MARKING A NEW PHASE
TWO UNIQUE ‘Music for Vision’ concerts have been held in Mumbai and Delhi in October to mark the start of a new phase in Helpmesee’s global campaign to end cataract blindness. The proceeds would support the training for cataract specialists and achieve cataract backlog free communities in some of the poorest districts in India by 2020. India has one of the largest cataract-affected population in the world.
The concerts which was held at the Siri Fort Auditorium in Delhi recently, was a unique Indo-us musical collaboration bringing together leading international musicians. They are presented by Helpmesee and Music for Life International (MFLI), two well-known international organizations.
They featured legendary Sarod Maestro Amjad Ali Khan, distinguished US based conductor and MFLI Artistic Director, George Mathew, renowned American violinist Elmira Darvarova (the first woman ever to serve as Concertmaster of the Metropolitan Opera Orchestra in New York) and the Bombay Chamber Orchestra which has presented orchestral music to Indian audiences for more than half a century.
The concerts featured iconic works by Indian and American composers.
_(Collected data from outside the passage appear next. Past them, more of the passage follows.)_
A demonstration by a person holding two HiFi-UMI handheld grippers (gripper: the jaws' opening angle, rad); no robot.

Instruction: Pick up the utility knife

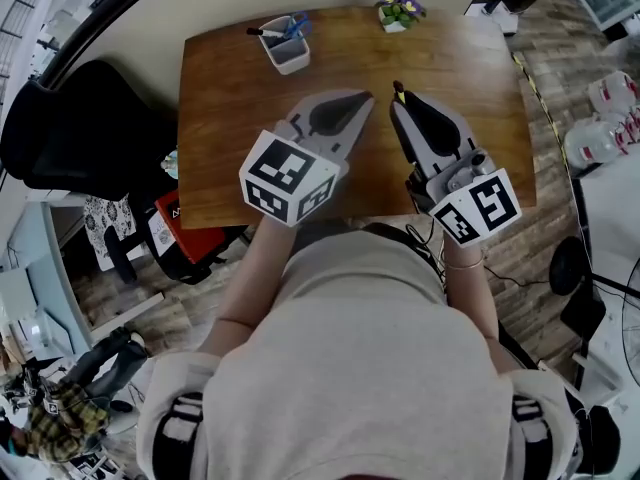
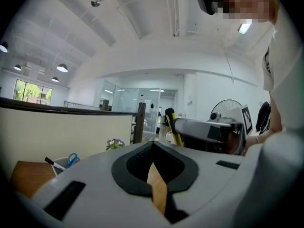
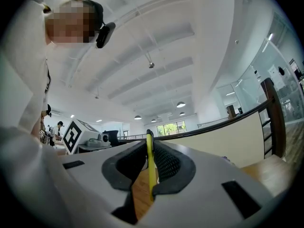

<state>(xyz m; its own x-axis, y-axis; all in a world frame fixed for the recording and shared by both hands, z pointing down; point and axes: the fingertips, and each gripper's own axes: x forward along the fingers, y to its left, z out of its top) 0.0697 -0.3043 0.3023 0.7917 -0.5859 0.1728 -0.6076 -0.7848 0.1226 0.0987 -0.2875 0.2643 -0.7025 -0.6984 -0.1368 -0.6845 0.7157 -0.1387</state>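
Both tongs we hold level over the brown wooden table [image 1: 230, 108] in a bright room with plank floor [image 1: 555, 38], the left gripper [image 1: 362, 99] closed with nothing between its jaws, the right gripper [image 1: 398, 105] clamped on the thin yellow utility knife [image 3: 150, 163], which sticks out past its tips, beside the left gripper.

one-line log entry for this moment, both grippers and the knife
right gripper: shut on utility knife | left gripper: shut, empty | table: pen cup, flower pot
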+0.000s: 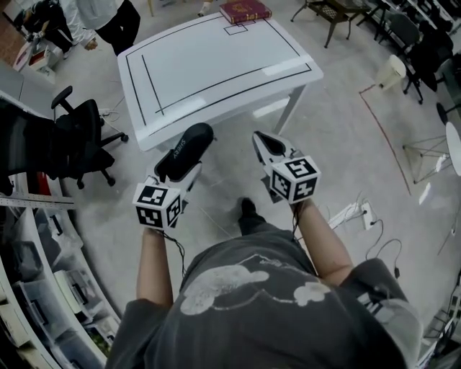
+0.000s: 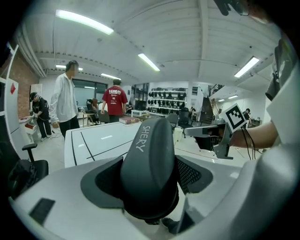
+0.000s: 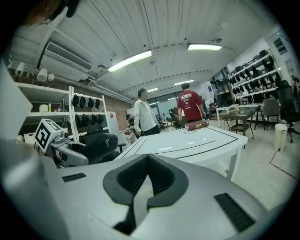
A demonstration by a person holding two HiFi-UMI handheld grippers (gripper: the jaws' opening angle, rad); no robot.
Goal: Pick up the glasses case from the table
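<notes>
A dark grey glasses case (image 1: 186,144) with pale lettering sits lengthwise between the jaws of my left gripper (image 1: 189,160), held in the air in front of the near edge of the white table (image 1: 216,65). In the left gripper view the case (image 2: 150,164) fills the gap, with both black pads pressed against its sides. My right gripper (image 1: 270,148) hangs beside it on the right, also short of the table, its pads meeting with nothing between them (image 3: 147,161). The right gripper view shows the held case (image 3: 98,146) off to its left.
The table carries black tape lines and a red book (image 1: 245,10) at its far edge. A black office chair (image 1: 79,140) stands to the left beside shelving. A power strip (image 1: 353,212) lies on the floor at right. People stand beyond the table (image 2: 63,103).
</notes>
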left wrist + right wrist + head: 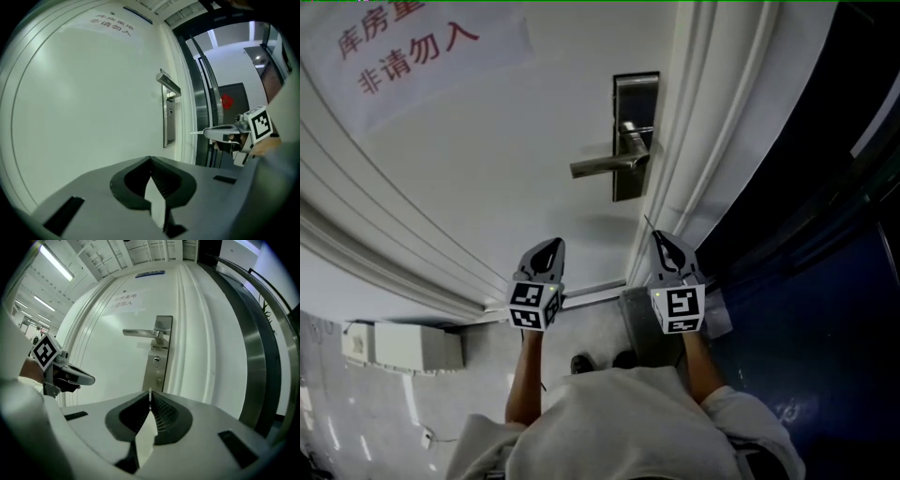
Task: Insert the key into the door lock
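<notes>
Closest to its own camera, the right gripper [150, 400] has its jaws pressed together on the key [150, 393]. Only a thin bright sliver of it sticks out past the tips; the bow is buried between the pads, and the teeth are too small to make out. Its long axis runs along the jaws, tip toward the door [108, 362]. It is aimed near the lock [156, 360] but well apart from it (the left gripper view shows the blade as a fine needle in open air, short of the frame [186, 93]). The lock sits in a steel plate [161, 376] under the handle [138, 333], which juts out level to the left. The left gripper [150, 159] is closed on nothing and is held beside the right one, below and left of the handle in the head view. The door is white and plain, with a sign [412, 47] in red characters cut off at the top edge. Right of the white mouldings the room goes dark, with steel posts [255, 348].
</notes>
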Demonstrator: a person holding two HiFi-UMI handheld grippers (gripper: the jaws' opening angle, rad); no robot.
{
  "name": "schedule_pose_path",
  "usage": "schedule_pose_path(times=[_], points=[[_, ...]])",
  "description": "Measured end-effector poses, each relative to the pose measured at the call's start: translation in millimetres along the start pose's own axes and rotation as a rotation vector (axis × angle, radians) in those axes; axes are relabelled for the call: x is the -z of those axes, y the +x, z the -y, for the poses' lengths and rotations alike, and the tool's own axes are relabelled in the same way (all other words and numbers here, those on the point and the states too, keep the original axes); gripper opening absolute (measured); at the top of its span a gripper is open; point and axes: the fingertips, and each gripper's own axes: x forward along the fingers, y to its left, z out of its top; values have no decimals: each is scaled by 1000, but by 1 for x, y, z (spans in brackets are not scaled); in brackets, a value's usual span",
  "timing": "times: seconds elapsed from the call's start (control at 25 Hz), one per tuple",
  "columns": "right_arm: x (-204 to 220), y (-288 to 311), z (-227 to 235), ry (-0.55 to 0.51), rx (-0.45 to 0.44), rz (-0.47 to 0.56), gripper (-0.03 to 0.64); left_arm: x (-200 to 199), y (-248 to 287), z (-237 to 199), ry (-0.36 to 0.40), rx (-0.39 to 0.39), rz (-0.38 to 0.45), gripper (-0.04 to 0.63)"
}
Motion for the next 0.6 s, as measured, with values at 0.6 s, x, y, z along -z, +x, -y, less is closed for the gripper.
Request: schedule_pose_path(times=[0.6], points=[[-47, 20, 3, -195, 62, 50, 31, -12, -8, -17, 5, 38, 43, 17]])
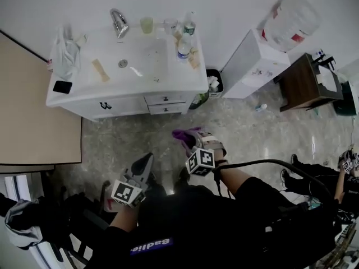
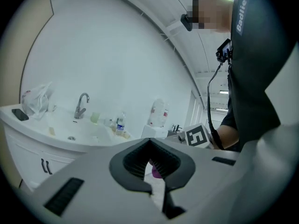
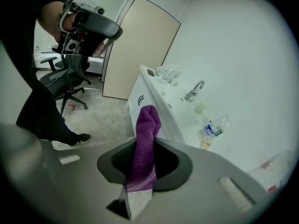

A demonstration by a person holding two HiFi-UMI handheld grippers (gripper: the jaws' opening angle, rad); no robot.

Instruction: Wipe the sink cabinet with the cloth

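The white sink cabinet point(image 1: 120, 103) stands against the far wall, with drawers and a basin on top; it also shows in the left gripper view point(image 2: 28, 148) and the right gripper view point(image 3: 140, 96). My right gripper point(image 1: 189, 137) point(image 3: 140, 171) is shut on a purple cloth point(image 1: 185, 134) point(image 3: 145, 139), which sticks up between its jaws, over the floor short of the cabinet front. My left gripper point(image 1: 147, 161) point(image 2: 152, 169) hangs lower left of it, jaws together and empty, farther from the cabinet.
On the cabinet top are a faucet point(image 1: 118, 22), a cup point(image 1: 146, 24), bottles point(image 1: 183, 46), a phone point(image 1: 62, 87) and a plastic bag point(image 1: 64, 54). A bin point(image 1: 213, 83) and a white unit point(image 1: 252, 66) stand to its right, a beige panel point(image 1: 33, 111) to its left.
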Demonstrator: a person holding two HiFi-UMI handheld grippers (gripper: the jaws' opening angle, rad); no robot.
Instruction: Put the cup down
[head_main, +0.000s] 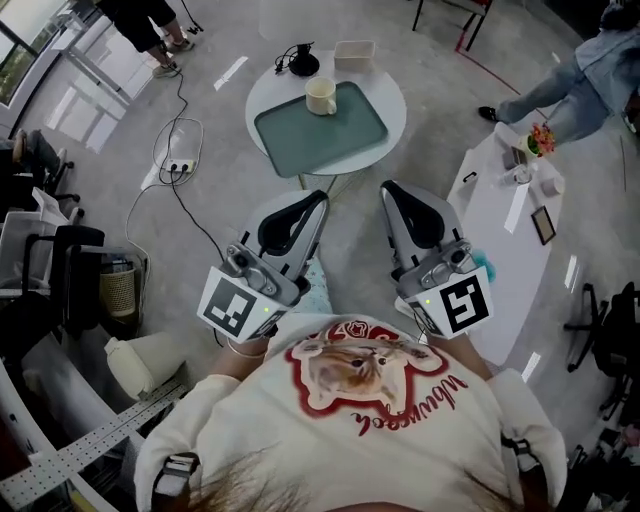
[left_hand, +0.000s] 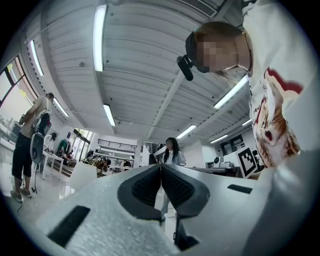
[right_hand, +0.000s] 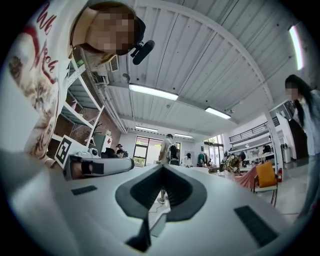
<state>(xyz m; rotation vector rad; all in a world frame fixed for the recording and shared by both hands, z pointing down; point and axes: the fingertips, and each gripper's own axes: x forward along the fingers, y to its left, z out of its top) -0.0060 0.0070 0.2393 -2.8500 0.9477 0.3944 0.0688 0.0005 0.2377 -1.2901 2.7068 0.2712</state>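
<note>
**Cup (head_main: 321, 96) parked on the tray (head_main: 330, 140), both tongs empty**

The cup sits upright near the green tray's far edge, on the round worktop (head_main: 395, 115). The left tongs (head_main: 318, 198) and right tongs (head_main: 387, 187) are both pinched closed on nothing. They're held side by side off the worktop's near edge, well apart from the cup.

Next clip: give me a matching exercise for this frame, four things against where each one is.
Things:
1. cup
2. white box
3. power strip
4. left gripper

Places:
A. on the floor, left of the round table
B. on the green tray
C. held in front of the person, jaws together, nothing between them
D. on the round table, beyond the tray

Pairs: 1-B, 2-D, 3-A, 4-C
</note>
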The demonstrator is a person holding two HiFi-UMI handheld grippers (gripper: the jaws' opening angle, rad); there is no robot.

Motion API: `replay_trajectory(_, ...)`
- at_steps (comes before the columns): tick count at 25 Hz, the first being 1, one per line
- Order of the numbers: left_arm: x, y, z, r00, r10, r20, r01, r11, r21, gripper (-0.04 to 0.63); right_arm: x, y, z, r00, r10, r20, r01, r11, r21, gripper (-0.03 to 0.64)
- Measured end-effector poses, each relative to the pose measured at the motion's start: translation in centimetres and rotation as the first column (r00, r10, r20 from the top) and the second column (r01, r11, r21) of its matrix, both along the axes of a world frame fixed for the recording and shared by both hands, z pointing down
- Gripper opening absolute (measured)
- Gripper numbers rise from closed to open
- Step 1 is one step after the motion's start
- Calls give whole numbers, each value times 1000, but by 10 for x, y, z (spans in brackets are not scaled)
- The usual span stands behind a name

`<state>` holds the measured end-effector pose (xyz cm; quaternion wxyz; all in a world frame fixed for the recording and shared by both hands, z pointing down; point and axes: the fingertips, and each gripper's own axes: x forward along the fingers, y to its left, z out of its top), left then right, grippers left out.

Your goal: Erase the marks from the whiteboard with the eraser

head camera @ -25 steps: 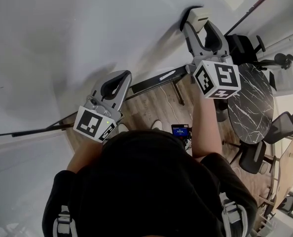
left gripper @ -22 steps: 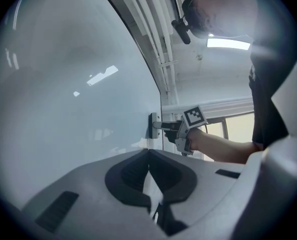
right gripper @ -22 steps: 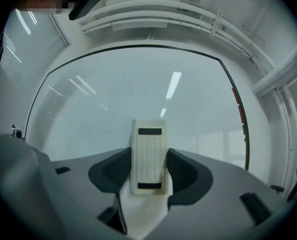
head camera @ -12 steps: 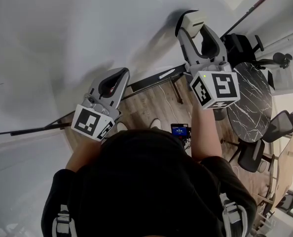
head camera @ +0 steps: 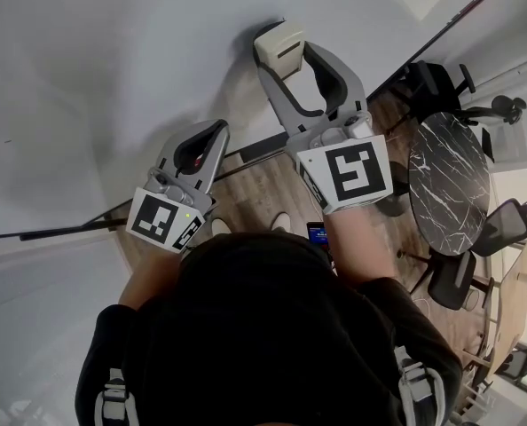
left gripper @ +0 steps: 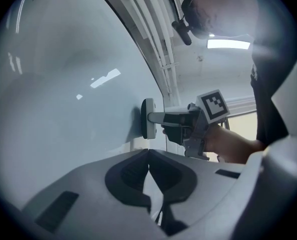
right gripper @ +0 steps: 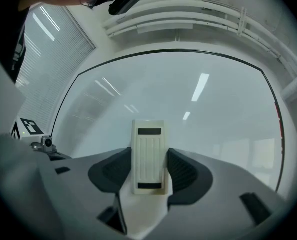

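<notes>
The whiteboard (head camera: 113,69) fills the upper left of the head view and looks almost bare, with one tiny dark speck (head camera: 7,140) at its far left. A cream eraser (head camera: 279,43) lies flat against the board, and my right gripper (head camera: 287,59) is shut on it. In the right gripper view the eraser (right gripper: 149,156) sits upright between the dark pads, with the whiteboard (right gripper: 198,104) behind. My left gripper (head camera: 208,138) hovers lower left, shut and empty. Its own view shows the left gripper (left gripper: 148,170) with jaws together, and beyond it the eraser (left gripper: 147,119) pressed on the board.
The board's ledge (head camera: 262,149) runs below the grippers over a wooden floor. A round marble table (head camera: 450,185) and black office chairs (head camera: 441,87) stand at the right. A small lit screen (head camera: 321,232) shows near the person's chest.
My right gripper has slid the eraser leftward across the board, from the right side toward the middle. The left gripper has hardly moved.
</notes>
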<state>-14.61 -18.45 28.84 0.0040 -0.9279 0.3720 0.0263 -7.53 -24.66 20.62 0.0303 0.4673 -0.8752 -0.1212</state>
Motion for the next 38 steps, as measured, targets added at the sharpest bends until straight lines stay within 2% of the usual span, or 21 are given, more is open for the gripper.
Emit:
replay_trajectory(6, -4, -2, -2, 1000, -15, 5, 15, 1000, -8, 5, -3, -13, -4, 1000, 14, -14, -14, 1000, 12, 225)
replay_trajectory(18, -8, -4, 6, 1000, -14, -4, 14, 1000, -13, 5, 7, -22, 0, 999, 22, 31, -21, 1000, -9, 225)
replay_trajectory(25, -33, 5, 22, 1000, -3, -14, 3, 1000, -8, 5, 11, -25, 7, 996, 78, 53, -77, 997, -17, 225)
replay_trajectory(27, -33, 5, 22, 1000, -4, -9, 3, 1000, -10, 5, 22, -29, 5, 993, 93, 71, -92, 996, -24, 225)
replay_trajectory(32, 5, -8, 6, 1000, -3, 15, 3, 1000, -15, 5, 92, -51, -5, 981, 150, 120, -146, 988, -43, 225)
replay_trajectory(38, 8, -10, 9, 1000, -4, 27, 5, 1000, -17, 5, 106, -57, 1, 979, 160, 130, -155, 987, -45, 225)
MFLI Artistic Director George Mathew observed, “Music has the capacity not only to bring people together for a cause, it has frequently and can become the vehicle to illuminate the cause. Aaron Copland’s iconic ballet music is a powerful metaphor for the gift of vision that Helpmesee seeks to bring to millions of people affected by cataract in India and beyond.”
Since 2012, Helpmesee has worked with 292 cataract specialists in ten countries who have performed nearly 250,000 surgeries, and have created India’s first ‘Cataract backlog free’ district in Chitrakoot, Uttar Pradesh in 2014 and subsequently replicated this in another four districts (two each in Madhya Pradesh and Uttar Pradesh).
Music for Life International, (MFLI) is a New York based social enterprise that was established to create social impact in a variety of sectors through music.
MFLI presents musical concerts and other programs to promote the awareness of major international humanitarian crises and other public interest issues around the world. MFLI takes its name from the legendary MUSIC FOR LIFE concert organized by Leonard Bernstein in 1987 at Carnegie Hall.